OTTAWA—Workplace pensions—especially Defined Benefits plans—are considered the gold standard for workers’ retirement security, but a new study from the Canadian Centre for Policy Alternatives (CCPA) shows they’re also a boon to government revenues and the economy.
In 2025, pension incomes—and retirees’ spending—will contribute $24.5 billion to federal coffers and $16.8 billion to provincial coffers. That money helps fund vital public services.
However, the proportion of workers covered by Defined Benefit pension plans has dropped dramatically.
The Power of Pensions: The impact of pension income on Canada’s economy, authored by CCPA Senior Economist David Macdonald, shows this:
“In the 1970s, 90 per cent, or more, of all workers with a pension plan in Canada had a Defined Benefit plan—today, only 40 per cent of private sector workers are covered by this gold standard,” Macdonald says. “That’s bad for workers’ security in their senior years, but it’s also bad for the economy.
“Pensioners’ spending contributes a powerful boost to local economies; especially in communities where jobs are hard to find—like Shawinigan, QC, Cornwall, ON or Cape Breton, NS—pension income makes a huge difference.”
The more governments can encourage secure workplace pensions and reverse the private sector decline in their coverage, the better off retirees will be. To add to this, government finances and the economy will be stronger too. Consider that:
- Pension income pays big dividends to governments. They recoup 41 cents for every dollar in pension income.
- Pension income for government workers returns even more: In 2023-24, one pension dollar contributed by government turned into $2.38 in tax revenue.
- Local communities benefit directly from pension income, including the 85 Canadian cities examined in this report.
Public pensions are an especially great equalizer, and this benefits equity-seeking groups: For example, just under half of women, Indigenous Canadians and new Canadians employed in the private sector have pensions. That number stretches to 80 per cent and beyond for those employed in the public sector.

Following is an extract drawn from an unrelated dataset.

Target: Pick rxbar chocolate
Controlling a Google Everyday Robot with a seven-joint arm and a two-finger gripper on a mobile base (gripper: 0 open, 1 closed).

“Making public sector retirement security more like the private sector in this regard would be a huge step backwards, says Macdonald. “The power of pension plans couldn’t be clearer. Workplace pensions are good for workers, but they also provide tremendous returns for governments and the economy. If governments want to save on seniors’ income supports and maximize tax revenues, encouraging workplace pensions is one of the most effective ways of doing so.”